:: Task ::
Only the pictures are dropped; the lines of the material that follow are returned exactly.
▬▬▬▬▬▬
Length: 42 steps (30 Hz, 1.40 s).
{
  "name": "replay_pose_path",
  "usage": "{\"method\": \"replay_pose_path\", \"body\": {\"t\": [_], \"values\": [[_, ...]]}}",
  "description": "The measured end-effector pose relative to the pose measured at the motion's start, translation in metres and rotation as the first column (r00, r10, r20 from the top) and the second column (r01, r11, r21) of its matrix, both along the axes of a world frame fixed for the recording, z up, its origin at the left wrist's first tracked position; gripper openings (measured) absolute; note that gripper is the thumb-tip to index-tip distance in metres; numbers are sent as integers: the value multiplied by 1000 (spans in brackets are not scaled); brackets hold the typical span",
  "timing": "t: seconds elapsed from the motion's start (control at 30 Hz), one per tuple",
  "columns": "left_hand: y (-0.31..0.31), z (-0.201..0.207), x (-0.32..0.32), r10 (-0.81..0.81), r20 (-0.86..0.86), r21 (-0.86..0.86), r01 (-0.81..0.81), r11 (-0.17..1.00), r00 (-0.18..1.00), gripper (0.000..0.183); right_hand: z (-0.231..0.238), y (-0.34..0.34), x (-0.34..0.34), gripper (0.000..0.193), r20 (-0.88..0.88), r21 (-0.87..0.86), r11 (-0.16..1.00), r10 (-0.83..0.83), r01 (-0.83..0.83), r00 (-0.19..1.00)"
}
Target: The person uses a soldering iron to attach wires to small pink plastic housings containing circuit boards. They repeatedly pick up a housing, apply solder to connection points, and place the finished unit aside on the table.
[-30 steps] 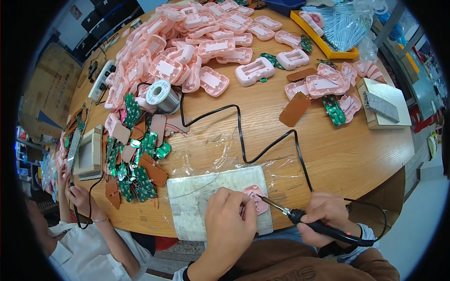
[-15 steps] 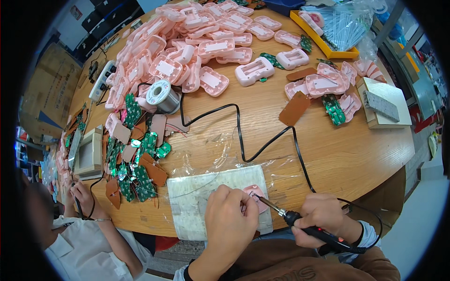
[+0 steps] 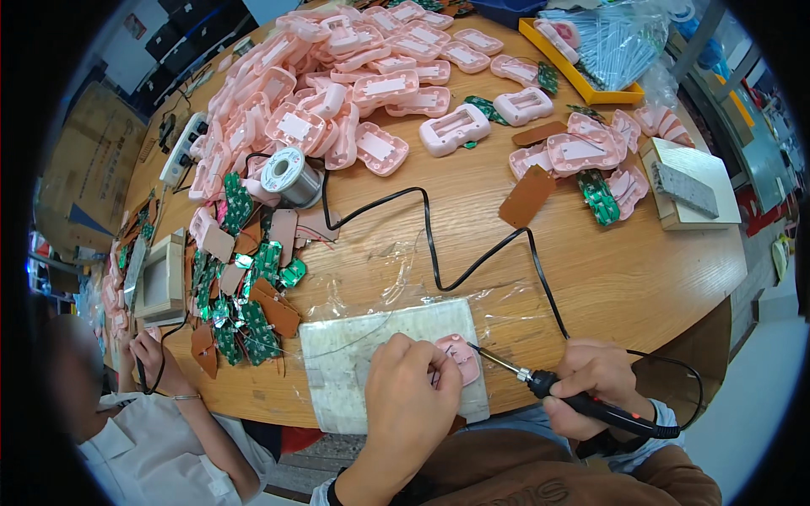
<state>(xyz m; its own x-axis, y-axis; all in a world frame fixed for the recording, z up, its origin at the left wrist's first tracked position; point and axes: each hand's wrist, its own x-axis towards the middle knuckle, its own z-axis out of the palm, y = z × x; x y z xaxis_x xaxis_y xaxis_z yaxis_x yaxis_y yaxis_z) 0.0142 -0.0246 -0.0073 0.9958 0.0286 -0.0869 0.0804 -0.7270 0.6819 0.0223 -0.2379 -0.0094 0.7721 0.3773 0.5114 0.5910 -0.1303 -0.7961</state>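
My right hand (image 3: 591,388) grips a soldering iron (image 3: 607,413) by its black handle. The iron's metal tip points left, just past the right edge of a small pink plastic shell (image 3: 460,361). This shell lies on a worn white pad (image 3: 342,371), with short dark wires showing inside it. My left hand (image 3: 413,392) rests over the pad at the shell's left side, its fingers curled together. What those fingertips pinch is hidden behind the hand. A thin strand of wire (image 3: 363,336) runs across the pad toward my left hand.
A solder spool (image 3: 291,177) stands beyond the pad, near a large heap of pink shells (image 3: 337,76). Green circuit boards (image 3: 257,329) and brown plates pile up at left. The iron's black cord (image 3: 430,228) zigzags across the table. A co-worker's hand (image 3: 156,363) is at far left.
My right hand has drawn the soldering iron back to the right, so its tip has left the inside of the pink shell. My left hand stays nearly where it was.
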Motion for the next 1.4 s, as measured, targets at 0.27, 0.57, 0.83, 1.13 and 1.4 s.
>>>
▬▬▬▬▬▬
:: Task response ::
Length: 42 steps (30 Hz, 1.40 s).
{
  "name": "replay_pose_path",
  "usage": "{\"method\": \"replay_pose_path\", \"body\": {\"t\": [_], \"values\": [[_, ...]]}}",
  "description": "The measured end-effector pose relative to the pose measured at the motion's start, translation in metres and rotation as the first column (r00, r10, r20 from the top) and the second column (r01, r11, r21) of its matrix, both along the axes of a world frame fixed for the recording, z up, its origin at the left wrist's first tracked position; gripper openings (measured) absolute; note that gripper is the thumb-tip to index-tip distance in metres; numbers are sent as integers: the value multiplied by 1000 (spans in brackets are not scaled); brackets hold the typical span",
  "timing": "t: seconds elapsed from the motion's start (control at 30 Hz), one per tuple",
  "columns": "left_hand: y (-0.31..0.31), z (-0.201..0.207), x (-0.32..0.32), r10 (-0.81..0.81), r20 (-0.86..0.86), r21 (-0.86..0.86), r01 (-0.81..0.81), r11 (-0.17..1.00), r00 (-0.18..1.00), gripper (0.000..0.183); right_hand: z (-0.231..0.238), y (-0.34..0.34), x (-0.34..0.34), gripper (0.000..0.193), r20 (-0.88..0.88), r21 (-0.87..0.86), r11 (-0.16..1.00), r10 (-0.83..0.83), r01 (-0.83..0.83), r00 (-0.19..1.00)"
}
Target: The person uses a soldering iron to attach wires to small pink plastic housings containing circuit boards. They repeatedly pick up a housing, apply solder to connection points, and place the finished unit aside on the table.
[-30 steps] 
[-15 steps] 
[+0 steps] 
<state>(xyz m; its own x-axis, y-axis; all in a world frame fixed for the recording, z up, its origin at the left wrist's first tracked position; point and axes: each hand's wrist, its own x-axis towards the middle knuckle, its own z-axis out of the palm, y = z × x; x y z xaxis_x xaxis_y xaxis_z yaxis_x yaxis_y yaxis_z) 0.0142 -0.0246 -0.0073 0.9958 0.0286 -0.0869 0.0804 -0.7270 0.6819 0.0223 -0.2379 -0.0094 0.7721 0.3773 0.5114 0.5910 -0.1303 -0.7961</state>
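My right hand (image 3: 591,388) grips a soldering iron (image 3: 607,413) by its black handle. The iron's metal tip points left, just past the right edge of a small pink plastic shell (image 3: 460,361). This shell lies on a worn white pad (image 3: 342,371), with short dark wires showing inside it. My left hand (image 3: 413,392) rests over the pad at the shell's left side, its fingers curled together. What those fingertips pinch is hidden behind the hand. A thin strand of wire (image 3: 363,336) runs across the pad toward my left hand.
A solder spool (image 3: 291,177) stands beyond the pad, near a large heap of pink shells (image 3: 337,76). Green circuit boards (image 3: 257,329) and brown plates pile up at left. The iron's black cord (image 3: 430,228) zigzags across the table. A co-worker's hand (image 3: 156,363) is at far left.
My right hand has drawn the soldering iron back to the right, so its tip has left the inside of the pink shell. My left hand stays nearly where it was.
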Motion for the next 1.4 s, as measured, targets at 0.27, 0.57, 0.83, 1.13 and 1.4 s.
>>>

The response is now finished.